Quarentena barra worm em Skype, indica Symantec

Há uma semana o Skype anunciou que novo ví­rus tem circulado pela rede de seus clientes VoIP. A ameaça, conhecida como W32/RamexA, foi notificada pelo porta-voz do Skype na Estônia, Villu Arak. Para o porta-voz da Symantec, o que falta é uma polí­tica de segurança entre os usuários.

Os usuários do Skype têm enfrentado frequentes problemas. O primeiro aconteceu quando milhares de pessoas no mundo inteiro ficaram impossibilitadas de utilizar o serviço em função de um bug no sistema. E o mais recente veio na forma de anúncio institucional, quando o Skype avisou aos seus usuários, na semana passada, que vírus estariam circulando por sua rede.

A ameaça, conhecida como W32/RamexA, foi notificada pelo porta-voz do Skype na Estônia, Villu Arak. Ele explicou que por meio do chat são pulverizadas diferentes versões do vírus para enganar os usuários.

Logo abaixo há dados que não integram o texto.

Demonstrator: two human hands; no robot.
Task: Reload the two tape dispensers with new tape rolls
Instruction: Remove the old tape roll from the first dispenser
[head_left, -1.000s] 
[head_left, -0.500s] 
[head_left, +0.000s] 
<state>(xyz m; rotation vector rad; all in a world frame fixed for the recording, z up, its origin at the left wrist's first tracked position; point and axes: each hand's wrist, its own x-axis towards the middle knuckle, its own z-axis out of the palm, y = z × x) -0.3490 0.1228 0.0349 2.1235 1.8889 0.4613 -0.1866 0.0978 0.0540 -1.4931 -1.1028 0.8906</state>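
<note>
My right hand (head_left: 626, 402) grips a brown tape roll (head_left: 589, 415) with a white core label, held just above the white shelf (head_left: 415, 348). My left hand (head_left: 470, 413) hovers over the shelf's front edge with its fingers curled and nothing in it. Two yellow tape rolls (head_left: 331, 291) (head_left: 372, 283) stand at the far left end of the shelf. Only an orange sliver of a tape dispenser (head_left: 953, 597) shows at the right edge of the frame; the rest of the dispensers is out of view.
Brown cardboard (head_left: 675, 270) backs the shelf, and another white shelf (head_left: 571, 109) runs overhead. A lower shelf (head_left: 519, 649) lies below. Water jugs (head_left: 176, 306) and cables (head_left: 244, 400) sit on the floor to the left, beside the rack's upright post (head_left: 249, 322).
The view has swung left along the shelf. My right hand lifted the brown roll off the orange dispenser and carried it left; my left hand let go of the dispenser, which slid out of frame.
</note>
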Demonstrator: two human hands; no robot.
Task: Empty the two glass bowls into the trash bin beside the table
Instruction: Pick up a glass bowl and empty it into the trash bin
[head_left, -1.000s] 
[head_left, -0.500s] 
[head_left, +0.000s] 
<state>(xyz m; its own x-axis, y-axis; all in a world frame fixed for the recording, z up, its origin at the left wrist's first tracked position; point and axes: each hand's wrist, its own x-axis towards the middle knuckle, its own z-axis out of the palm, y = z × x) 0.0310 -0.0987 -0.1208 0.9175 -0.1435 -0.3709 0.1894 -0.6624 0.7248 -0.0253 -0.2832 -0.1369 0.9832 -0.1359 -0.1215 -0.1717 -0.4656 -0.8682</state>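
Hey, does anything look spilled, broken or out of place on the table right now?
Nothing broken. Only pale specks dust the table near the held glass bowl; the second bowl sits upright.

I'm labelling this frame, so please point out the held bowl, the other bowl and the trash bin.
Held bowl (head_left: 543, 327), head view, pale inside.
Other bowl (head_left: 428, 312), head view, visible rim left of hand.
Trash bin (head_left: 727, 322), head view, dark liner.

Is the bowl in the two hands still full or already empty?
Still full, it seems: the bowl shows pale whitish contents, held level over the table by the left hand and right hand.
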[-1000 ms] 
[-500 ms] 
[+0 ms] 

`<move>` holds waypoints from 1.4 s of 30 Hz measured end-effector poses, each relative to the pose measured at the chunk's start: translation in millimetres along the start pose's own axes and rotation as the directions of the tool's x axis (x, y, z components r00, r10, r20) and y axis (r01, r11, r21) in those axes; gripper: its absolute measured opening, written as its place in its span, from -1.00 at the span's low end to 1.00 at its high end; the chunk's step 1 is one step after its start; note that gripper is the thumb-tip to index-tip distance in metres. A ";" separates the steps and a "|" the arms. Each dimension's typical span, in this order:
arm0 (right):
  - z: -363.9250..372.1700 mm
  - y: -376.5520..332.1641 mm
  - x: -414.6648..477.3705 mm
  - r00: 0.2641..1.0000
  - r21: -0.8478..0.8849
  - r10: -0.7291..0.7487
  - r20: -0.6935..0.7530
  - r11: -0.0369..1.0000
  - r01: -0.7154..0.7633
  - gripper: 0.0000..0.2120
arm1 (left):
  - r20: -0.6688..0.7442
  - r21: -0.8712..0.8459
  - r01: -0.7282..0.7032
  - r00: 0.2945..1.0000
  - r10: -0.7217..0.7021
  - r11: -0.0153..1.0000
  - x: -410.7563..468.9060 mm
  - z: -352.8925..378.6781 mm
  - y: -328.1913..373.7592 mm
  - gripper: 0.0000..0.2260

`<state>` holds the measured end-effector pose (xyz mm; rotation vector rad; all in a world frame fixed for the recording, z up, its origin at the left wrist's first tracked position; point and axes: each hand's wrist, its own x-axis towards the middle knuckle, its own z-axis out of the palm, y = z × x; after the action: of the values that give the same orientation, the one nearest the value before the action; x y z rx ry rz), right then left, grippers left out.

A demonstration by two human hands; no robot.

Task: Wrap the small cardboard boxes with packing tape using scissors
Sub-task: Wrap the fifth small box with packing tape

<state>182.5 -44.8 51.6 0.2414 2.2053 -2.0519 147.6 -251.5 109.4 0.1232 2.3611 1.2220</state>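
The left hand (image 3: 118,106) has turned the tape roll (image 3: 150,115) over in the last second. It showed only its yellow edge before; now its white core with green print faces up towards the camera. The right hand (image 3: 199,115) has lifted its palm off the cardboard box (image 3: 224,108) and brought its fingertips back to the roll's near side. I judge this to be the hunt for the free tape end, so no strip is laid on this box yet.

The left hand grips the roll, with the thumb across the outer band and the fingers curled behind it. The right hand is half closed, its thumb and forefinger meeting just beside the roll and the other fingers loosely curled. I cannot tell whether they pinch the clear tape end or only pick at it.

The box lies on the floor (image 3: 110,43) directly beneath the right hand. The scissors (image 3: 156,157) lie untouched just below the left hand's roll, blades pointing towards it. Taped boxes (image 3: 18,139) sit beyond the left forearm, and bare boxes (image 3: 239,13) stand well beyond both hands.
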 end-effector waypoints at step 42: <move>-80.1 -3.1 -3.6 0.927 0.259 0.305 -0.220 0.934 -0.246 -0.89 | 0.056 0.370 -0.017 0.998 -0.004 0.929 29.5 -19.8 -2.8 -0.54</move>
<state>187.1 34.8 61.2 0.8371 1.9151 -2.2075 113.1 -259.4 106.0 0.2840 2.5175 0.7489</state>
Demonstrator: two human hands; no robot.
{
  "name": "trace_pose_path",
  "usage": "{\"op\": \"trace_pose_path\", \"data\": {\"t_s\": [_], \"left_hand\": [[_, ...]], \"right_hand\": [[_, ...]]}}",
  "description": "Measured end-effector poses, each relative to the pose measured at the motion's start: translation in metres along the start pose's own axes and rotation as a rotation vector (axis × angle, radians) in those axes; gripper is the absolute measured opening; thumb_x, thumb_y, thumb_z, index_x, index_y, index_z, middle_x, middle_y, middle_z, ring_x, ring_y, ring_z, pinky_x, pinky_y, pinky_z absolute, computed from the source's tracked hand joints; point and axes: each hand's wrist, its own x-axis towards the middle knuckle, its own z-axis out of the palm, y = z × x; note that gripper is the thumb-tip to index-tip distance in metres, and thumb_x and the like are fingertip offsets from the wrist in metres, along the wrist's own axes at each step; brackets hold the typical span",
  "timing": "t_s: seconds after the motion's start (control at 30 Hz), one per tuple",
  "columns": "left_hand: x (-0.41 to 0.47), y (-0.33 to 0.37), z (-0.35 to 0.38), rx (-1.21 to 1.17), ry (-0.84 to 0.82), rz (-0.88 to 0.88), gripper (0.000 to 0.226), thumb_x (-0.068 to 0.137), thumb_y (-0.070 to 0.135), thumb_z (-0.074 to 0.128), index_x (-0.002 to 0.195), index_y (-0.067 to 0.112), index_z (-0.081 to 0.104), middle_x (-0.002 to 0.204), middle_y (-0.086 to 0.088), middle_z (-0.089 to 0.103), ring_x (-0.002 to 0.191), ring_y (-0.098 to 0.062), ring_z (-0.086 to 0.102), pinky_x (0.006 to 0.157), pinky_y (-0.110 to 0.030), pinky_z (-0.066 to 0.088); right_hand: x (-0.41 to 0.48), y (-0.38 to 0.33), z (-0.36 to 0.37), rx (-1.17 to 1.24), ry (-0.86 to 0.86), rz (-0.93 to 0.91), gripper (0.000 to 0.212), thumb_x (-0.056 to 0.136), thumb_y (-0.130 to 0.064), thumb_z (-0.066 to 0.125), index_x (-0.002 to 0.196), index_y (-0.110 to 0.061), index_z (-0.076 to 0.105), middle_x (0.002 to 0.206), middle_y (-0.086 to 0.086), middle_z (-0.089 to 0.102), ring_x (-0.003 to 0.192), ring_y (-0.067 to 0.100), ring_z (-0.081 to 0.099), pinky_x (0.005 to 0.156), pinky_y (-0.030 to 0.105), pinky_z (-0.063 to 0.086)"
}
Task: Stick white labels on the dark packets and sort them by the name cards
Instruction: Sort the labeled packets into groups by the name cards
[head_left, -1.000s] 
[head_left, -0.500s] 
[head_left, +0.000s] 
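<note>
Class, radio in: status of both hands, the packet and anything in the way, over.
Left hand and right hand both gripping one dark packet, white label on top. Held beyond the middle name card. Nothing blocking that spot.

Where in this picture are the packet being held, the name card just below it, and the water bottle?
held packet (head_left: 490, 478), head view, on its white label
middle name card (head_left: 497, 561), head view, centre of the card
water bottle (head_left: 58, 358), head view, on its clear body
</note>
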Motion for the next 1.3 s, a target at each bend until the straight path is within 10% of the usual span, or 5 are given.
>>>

No formato de link, os vírus espalham-se com extensão JPEG para toda a lista de contatos do usuário e automaticamente se replica pela rede.

De acordo com Caio Vernier, gerente comercial da Symantec, os hackers estão invadindo sistemas de maneira cada vez mais audaciosa. “Os usuários nunca sabem qual a porta de entrada desses vírus. A ameaça pode vir de diversas fontes: e-mail, pendrive, bate-papo em conversas instantâneas. O melhor a fazer é se prevenir”, dz.

A prevensão, segundo ele, deve partir do estabelecimento de regras para evitar que arquivos desconhecidos invadam o PC. Fabricantes especializados em sistemas de segurança já oferecem soluções preventivas de quarentena, que isolam e bloqueiam ameaças. Isso porque, segundo Vernier, os anti-virus não são suficientemente velozes para identificar e banir virus instantâneos. 

“No caso do vírus RamexA, ele se proliferou porque muitos usuários estavam desprotegidos. Quando pregamos a política do anti-vírus, é primordialmente pelo fato de estarmos ameaçados 24 horas por dia, o que pode causar grandes prejuízos, principalmente às corporações”, revela Vernier.

De acordo com o gerente da Symantec, atualmente na América Latina existem 850 mil ameaças ativas, sendo que na América do Norte o número é nove vezes superior. “O Skype se preocupou em informar seus usuários sobre as ameças, mas normalmente os worms são espalhados de maneira silenciosa e o alvo são sempre informações financeiras”, diz.

Segundo Vernier, o ideal é ter políticas de segurança, tanto no ambiente corporativo quanto no caso do usuário residencial. “Proteção é um conceito como um todo, não basta instalar anti-vírus. As corporações devem instituir políticas internas e orientar seus colaboradores sobre como lidar com o envio e recebimento de informações”, conclui.